Certainly, this document raises more questions than answers. A section on “sensitive use” explains that Microsoft employees have flagged over 300 potentially damaging applications of the company’s products in 2023 alone, yet fails to mention how many were validated by leadership, or even the nature of the hazards reported. Even the section that outlines the company’s “30 responsible AI tools” fails to define those tools. It says there are 30 of them, but provides no details on what they do, how they work or who uses them.
In evaluating public-facing corporate materials of this type, it’s important to keep in mind its utility for the intended audience. If the report is intended to offer customers more information on Microsoft’s approach to responsible AI development, it does achieve that goal – but only inasmuch as it serves as a positive narrative for the company’s AI program. On the other hand, if the report is intended to provide the public and investors with actionable information related to the risks of generative AI, both to society and to the company itself, it falls short of being useful. While concerns over misinformation and disinformation linked to AI products receive a surface-level nod, the report requested in Proposal 13 is nowhere to be found.

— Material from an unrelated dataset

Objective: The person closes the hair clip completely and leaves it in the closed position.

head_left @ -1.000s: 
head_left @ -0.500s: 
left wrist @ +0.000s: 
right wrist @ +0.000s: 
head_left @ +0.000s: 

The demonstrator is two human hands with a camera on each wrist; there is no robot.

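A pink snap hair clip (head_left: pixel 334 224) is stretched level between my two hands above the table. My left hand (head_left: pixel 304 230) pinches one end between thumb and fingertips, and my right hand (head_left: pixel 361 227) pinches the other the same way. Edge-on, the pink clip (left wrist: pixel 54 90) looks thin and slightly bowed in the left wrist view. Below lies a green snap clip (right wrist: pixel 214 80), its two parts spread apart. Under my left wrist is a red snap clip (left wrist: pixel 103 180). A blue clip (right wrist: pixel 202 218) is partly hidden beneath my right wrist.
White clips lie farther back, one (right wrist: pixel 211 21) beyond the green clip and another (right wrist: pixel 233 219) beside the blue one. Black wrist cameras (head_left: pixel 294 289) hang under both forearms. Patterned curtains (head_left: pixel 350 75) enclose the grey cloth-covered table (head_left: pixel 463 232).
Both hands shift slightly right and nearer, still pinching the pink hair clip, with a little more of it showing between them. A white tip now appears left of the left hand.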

As it introduces the topic of information integrity, Microsoft simultaneously warns and brags that AI-generated content “can be indistinguishable from real-world capture of scenes by cameras and other human-created media.” In fact, even unrealistic AI-generated misinformation and disinformation create immense risks for society, as well as for the companies that market AI tools, which face significant legal, financial and reputational risks. If Microsoft intends this report to be more than a reputational marketing vehicle, it must expand the scope to contain pertinent information related to the risks of generative AI. It must not only outline what it does, but quantify the effectiveness of its efforts. It must then share its findings with the public, so that together we can avoid what could become irreparable harms.